Big Shot: a project by the RIT’s School of Photographic Arts and Sciences to teach students about flash photography that has been going since 1987. The idea: take a landmark, shoot a long-exposure of it in as close to total darkness as you can. But here’s the twist: use a bunch of volunteers to hold flashes and create their own brief illuminations of their own small parts of the landmark, to see what kind of result you get. This year, 40 students traveled to Dallas, Tx to shoot the Cowboys Stadium, the first time that stadium has been in complete darkness since it began operations.
Photography requires light to enter a lens and focus on the photo-making medium. In traditional photography, the light has to hit photosensitive film. In modern digital photography, it hits an electronic photosensor. Regardless of the medium, however, there is a minimum amount of light necessary to get the shot, which is determined by the size of the lens, the size of the recording medium and other factors.

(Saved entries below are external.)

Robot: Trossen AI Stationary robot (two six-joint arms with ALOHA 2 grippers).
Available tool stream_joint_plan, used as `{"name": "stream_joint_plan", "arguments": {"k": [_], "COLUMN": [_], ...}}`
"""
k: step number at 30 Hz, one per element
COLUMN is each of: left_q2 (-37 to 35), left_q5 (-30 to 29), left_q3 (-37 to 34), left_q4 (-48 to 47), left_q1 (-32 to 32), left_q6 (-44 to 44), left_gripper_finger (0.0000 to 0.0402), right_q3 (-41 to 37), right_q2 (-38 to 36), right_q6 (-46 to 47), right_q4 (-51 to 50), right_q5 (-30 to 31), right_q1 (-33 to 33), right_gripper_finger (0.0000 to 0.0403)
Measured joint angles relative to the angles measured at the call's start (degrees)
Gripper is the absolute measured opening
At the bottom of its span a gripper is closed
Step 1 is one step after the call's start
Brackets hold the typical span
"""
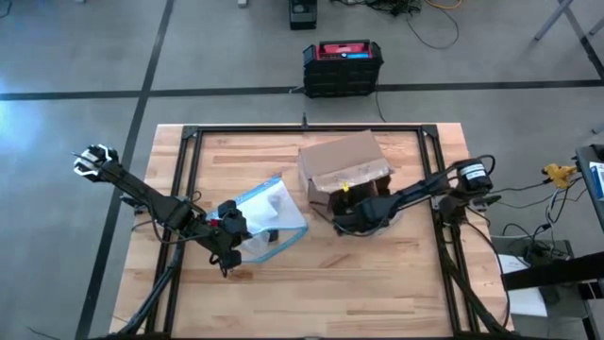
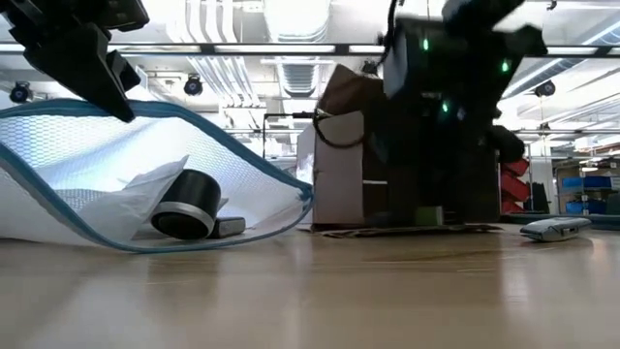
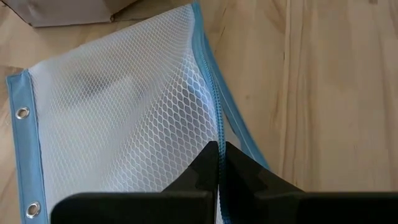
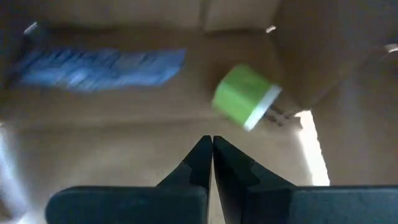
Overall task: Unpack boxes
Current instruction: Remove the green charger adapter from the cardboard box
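The right gripper (image 1: 342,219) is being held at the open side of the one cardboard box (image 1: 342,165), which is lying toward the far edge of the tabletop (image 1: 377,283), right of its middle. In the right wrist view its fingers (image 4: 200,163) are being shown pressed together with nothing between them, pointing into the box's brown interior. Inside, a small green cylinder with a white end (image 4: 244,98) and a flat blue-printed packet (image 4: 99,66) are being seen, one of each, both apart from the fingertips.

The left gripper (image 1: 229,244) is being kept nearer the front edge, left of centre, closed on the zip edge of the single clear mesh pouch with blue trim (image 1: 269,219); that edge is being held up off the wood, as the low view makes plain. One black roll (image 2: 189,206) and some white paper are lying inside the pouch.

The step in hand is judged to be the emptying of the box, with contents not yet all out. The next move is thought to call for the right gripper being opened and brought around the green cylinder, which looks likely to roll if nudged.

One small grey object (image 2: 554,229) is resting on the tabletop beside the box. Beyond the far edge, one black-and-red case (image 1: 342,66) is standing on the floor.
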Motion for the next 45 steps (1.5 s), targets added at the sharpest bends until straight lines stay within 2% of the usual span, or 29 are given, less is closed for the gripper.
{"name": "stream_joint_plan", "arguments": {"k": [4,6,9,13,17,20,23,28,33,36,45], "left_q2": [0.02,0.02,0.02,-0.02,-0.13,-0.2,-0.51,-0.87,-1.23,-1.42,-1.31], "left_q5": [0.0,0.03,0.42,0.11,-1.14,-1.16,-1.14,-1.14,-1.18,-1.25,-1.31], "left_q3": [0.0,0.0,0.0,0.0,0.0,0.0,0.0,0.0,0.02,0.02,0.02], "left_q4": [0.09,0.11,0.1,0.1,0.08,0.08,0.08,0.1,0.08,0.1,0.1], "left_q1": [-0.02,-0.04,-0.04,-0.04,-0.04,-0.04,-0.04,-0.04,-0.04,-0.04,-0.04], "left_q6": [-0.09,-0.11,0.07,1.12,1.52,1.52,1.54,1.54,1.54,1.55,1.56], "left_gripper_finger": [0.0,0.0,0.0,0.0,0.0,0.0,0.0,0.0,0.0,0.0,0.0], "right_q3": [-2.6,-3.16,-3.4,-3.36,-3.3,-1.52,1.1,3.69,4.73,4.85,4.64], "right_q2": [1.23,1.81,3.16,4.22,5.69,6.49,6.39,3.94,2.82,2.57,3.55], "right_q6": [5.33,5.52,2.96,-0.43,-11.37,-18.66,-20.13,-17.69,-18.24,-18.19,-15.33], "right_q4": [0.8,1.11,1.51,4.93,14.35,25.33,23.22,14.98,14.48,14.37,14.49], "right_q5": [8.23,8.27,3.47,-0.05,-6.45,-12.58,-14.54,-9.43,-7.0,-3.37,3.51], "right_q1": [-1.48,-2.46,-3.37,-2.58,-2.25,0.27,3.49,4.89,5.55,5.37,0.42], "right_gripper_finger": [0.0,0.0,0.0,0.0,0.0,0.0,0.0,0.0,0.0,0.0,0.0]}}
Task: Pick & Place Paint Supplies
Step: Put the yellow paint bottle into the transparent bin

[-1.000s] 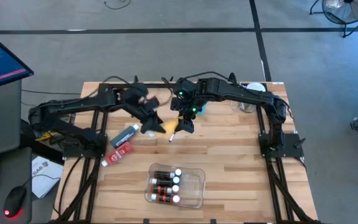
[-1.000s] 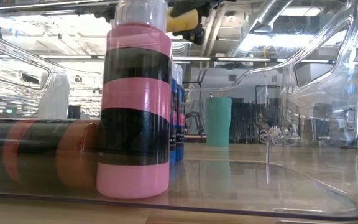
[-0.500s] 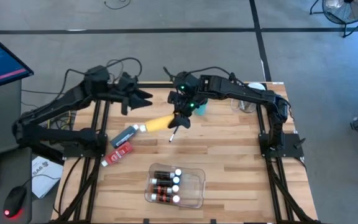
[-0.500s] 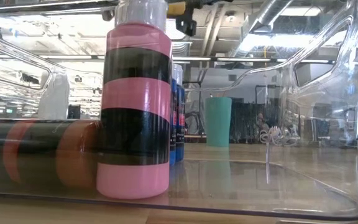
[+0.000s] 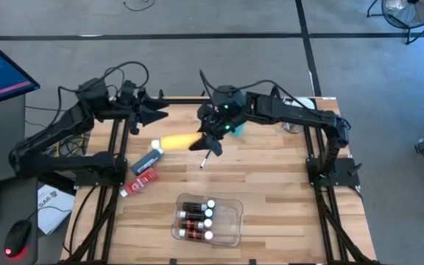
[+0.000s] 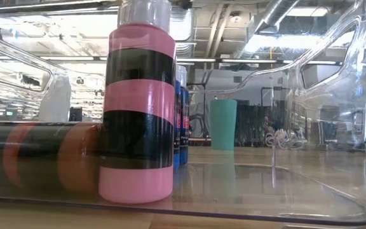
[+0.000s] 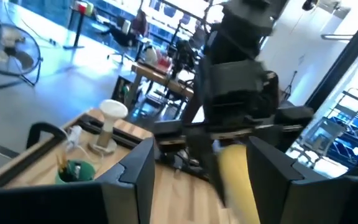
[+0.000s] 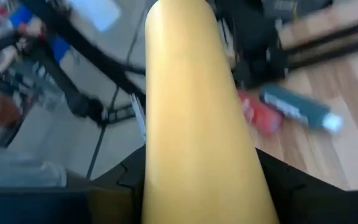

You can get the required light by two means: by adding light in the form of some sort of photographic flash, or by holding the aperture of the camera open a very long time to allow more of the natural light in.
Photo flashes – whether they’re the old school single-use flash bulbs or modern strobe lights, help fill in the required light and allow the photo to develop. But with such a large area as Cowboys Stadium, no one single flash would adequately light the whole scene. Big Shot’s objective is to fill in the scene with not one, but a huge number of individual strobes to create a lot more light. Add to that a long exposure time and you get amazing results.
Big Shot has done a lot of landmarks in the past, including the Alamo and the U.S.S. Intrepid. Last November, the project photos our own Seabreeze Amusement Park, a considerably more humble but very beautiful project.